The one who humbly carries his cross and loves the entire creation of God, having as an example the love of God for His creation; who doesn’t make a difference classifying people to such and such, to faithful and infidels, to Judeans and Hellenic, to different nations, social groups, social status… The Son of God and the Son of Man cried this from the Cross, referring even to those who crucified Him: Father, forgive them; for they know not what they do (Luke 23, 34). He prayed for them! That’s how we, my dear Christians, should pray for the whole world, because having with us the truth of Christ, we have also the greatest responsibility for everybody and everything.
Let us not forget, therefore, the compassionate love towards every human being in this world and towards the entire creation of God. And this, I must say, is something very rare today.
This evening, the contemplation of this wonderful divine service, as well as all the events in the Orthodoxy today, made me want to talk precisely about that – the sympathizing of our Lord with just about every one of us. The fact that He had shown ultimate love towards us, and yet, we who call ourselves Christians, are so far away, unfortunately, from His Divine love. We want to be Christians, take pride in this holy name, love to decorate ourselves with the cross, to go to church, but still, our lips and thoughts, instead of Christian compassion, love, and forgiveness, utter words of condemnation. I see people incompetent and with insufficient knowledge of the ecclesiastic teaching, dare so easily to condemn priests, monks, Bishops, even patriarchs, and what is worse and inadmissible – criticize and condemn Council decisions. This goes especially for the decisions of the last Pan-Orthodox Council on Crete! Maybe never before in history there had been such extent of condemnation as it is present today. Only an insolent man, who has lost all kind of ecclesiastic conscience and unity with Christ, could spread such slander and accusations. The Christian, however, who lives in the light of the Cross and resurrection, doesn’t raise proudly his head condemning others, but being aware of his own sins, humbles himself and thus learns the real value of catholical life in the Church. Within himself he sees the action of the old man in Adam who decays in his wrong desires, and battles with him every day. If we but pay closer attention to ourselves, we would easily see that very often we give more space to the egoism in us, than to Christ.

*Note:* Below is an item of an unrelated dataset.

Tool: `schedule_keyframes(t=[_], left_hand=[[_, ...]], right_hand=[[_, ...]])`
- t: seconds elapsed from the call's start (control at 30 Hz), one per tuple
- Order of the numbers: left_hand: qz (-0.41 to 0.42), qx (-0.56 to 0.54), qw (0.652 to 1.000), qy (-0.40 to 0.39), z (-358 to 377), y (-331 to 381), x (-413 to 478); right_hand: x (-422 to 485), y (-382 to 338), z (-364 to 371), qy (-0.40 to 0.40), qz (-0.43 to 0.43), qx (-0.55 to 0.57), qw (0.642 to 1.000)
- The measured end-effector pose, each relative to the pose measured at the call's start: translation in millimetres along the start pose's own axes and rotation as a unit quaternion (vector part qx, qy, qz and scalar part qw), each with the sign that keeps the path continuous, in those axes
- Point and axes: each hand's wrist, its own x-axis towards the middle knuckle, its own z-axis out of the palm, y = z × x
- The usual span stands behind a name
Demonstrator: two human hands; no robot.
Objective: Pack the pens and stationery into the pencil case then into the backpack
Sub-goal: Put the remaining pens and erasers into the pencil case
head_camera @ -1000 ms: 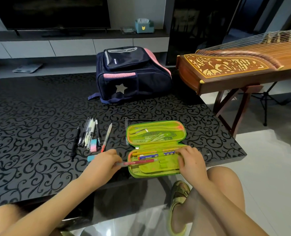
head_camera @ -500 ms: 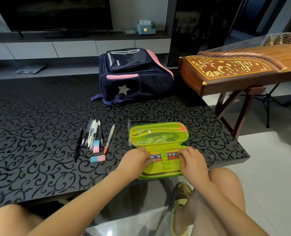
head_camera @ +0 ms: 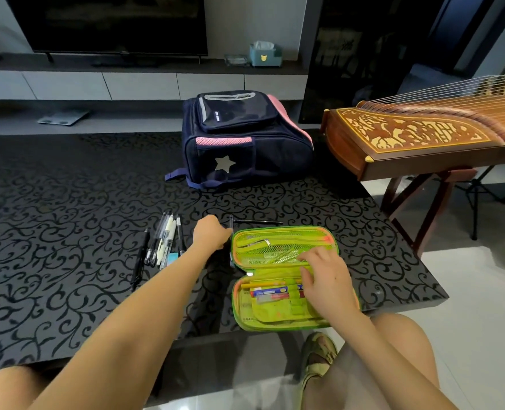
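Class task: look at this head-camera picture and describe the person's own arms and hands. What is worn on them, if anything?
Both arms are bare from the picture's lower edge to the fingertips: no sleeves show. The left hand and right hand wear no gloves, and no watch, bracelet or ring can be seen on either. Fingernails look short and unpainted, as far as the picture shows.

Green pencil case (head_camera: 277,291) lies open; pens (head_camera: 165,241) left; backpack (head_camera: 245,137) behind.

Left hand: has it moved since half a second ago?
Yes. The left hand left the pencil case's lower half, going up-left beside its upper-left corner, nearer the backpack.
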Motion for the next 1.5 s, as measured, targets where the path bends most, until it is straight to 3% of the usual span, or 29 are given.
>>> schedule_keyframes(t=[0.17,0.27,0.4,0.57,0.67,0.93,1.13,1.37,1.5], left_hand=[[-0.028,-0.010,0.998,-0.051,5.5,9.2,19.5],[-0.011,0.056,0.998,-0.032,-6.5,11.3,20.7],[0.140,0.067,0.986,0.057,-22.2,5.8,-12.4],[0.382,0.074,0.921,-0.032,0.1,-9.1,-97.8],[0.477,0.145,0.867,-0.016,18.7,-22.8,-118.0],[0.456,0.295,0.840,0.015,31.8,-24.5,-130.2],[0.499,0.333,0.800,-0.016,41.7,-5.6,-132.0],[0.484,0.210,0.848,-0.047,63.6,21.2,-136.1],[0.482,0.166,0.860,-0.010,60.5,3.6,-129.9]], right_hand=[[-2.8,8.5,5.7,-0.007,0.015,-0.004,1.000],[-7.7,14.7,7.4,-0.018,0.019,-0.003,1.000],[-22.7,26.0,5.9,-0.014,0.029,0.000,0.999],[-43.5,34.6,4.6,-0.029,0.022,-0.001,0.999],[-44.4,33.4,5.2,-0.030,0.023,0.007,0.999],[-46.3,33.5,6.1,-0.042,0.027,0.005,0.999],[-48.0,31.1,5.8,-0.030,0.031,0.001,0.999],[-49.2,30.1,7.6,-0.018,0.037,0.021,0.999],[-49.4,27.5,4.6,-0.025,0.015,0.040,0.999]])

And still we are invited to inhabit Christ in us, through crucifying our own ego and passions and sins, so that we could freely say, along with the Divine Paul: Not I, but Christ liveth in me (Galatians 2, 20). If we truly become such Christians, then joy would inevitably come to us and to those around us. Actually, according to the Christian logics, it’s much more important that those around us should feel better than us, we come second to them. Then we could with pure heart and conscience exclaim as the ecclesiastic poet: Behold, through the Cross joy came to the entire world.
May you all be well and may the Cross of God protect us all! Amen!